INSTRUCTIONS TO FOLLOW.
Give the number of lines in the entries below that hold "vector", with no accompanying words.

Source records.
--------------------------------
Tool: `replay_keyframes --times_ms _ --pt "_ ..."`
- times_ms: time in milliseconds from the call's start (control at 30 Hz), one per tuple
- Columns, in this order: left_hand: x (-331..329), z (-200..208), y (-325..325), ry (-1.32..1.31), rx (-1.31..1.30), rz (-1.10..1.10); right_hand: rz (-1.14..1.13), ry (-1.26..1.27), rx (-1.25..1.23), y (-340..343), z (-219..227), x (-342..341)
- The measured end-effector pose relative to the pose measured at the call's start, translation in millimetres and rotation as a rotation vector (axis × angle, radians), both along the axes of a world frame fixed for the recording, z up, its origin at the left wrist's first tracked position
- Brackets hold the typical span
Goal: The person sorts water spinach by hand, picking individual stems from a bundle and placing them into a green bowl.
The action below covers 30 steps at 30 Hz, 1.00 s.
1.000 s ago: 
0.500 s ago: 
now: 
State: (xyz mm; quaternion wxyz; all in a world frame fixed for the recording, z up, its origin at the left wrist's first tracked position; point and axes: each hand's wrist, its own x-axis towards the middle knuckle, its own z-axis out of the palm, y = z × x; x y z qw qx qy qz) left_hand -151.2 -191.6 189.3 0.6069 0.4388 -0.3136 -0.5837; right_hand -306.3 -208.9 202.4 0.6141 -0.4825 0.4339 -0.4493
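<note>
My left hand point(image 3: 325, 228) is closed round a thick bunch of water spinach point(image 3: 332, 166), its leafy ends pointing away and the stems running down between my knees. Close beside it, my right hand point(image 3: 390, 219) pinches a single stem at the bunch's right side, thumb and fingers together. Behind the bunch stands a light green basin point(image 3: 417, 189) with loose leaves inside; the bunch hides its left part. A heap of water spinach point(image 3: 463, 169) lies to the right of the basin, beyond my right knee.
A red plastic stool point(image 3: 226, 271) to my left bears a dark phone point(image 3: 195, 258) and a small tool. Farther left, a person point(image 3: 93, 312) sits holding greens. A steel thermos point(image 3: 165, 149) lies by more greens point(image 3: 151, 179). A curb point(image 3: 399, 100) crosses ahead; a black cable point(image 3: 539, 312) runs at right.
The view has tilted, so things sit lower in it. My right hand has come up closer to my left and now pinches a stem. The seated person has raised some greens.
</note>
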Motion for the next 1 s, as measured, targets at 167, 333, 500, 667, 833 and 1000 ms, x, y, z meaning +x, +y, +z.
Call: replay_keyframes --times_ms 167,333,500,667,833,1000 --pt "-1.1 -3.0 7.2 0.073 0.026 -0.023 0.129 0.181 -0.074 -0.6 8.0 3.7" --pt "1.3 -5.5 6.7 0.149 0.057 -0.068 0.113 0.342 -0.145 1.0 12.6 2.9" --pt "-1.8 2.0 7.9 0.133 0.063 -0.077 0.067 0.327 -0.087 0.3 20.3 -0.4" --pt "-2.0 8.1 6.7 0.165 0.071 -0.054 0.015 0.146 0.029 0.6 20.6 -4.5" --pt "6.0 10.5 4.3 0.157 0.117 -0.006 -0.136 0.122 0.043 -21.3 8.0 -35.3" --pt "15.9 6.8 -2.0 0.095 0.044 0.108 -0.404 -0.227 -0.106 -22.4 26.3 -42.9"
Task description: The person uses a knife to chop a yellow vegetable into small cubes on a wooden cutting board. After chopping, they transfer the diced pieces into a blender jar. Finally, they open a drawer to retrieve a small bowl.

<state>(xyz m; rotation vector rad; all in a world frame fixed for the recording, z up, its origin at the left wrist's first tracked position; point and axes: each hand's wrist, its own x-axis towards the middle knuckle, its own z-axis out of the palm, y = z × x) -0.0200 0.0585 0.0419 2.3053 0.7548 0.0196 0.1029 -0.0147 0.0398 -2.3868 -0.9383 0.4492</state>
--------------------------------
SOLUTION.
2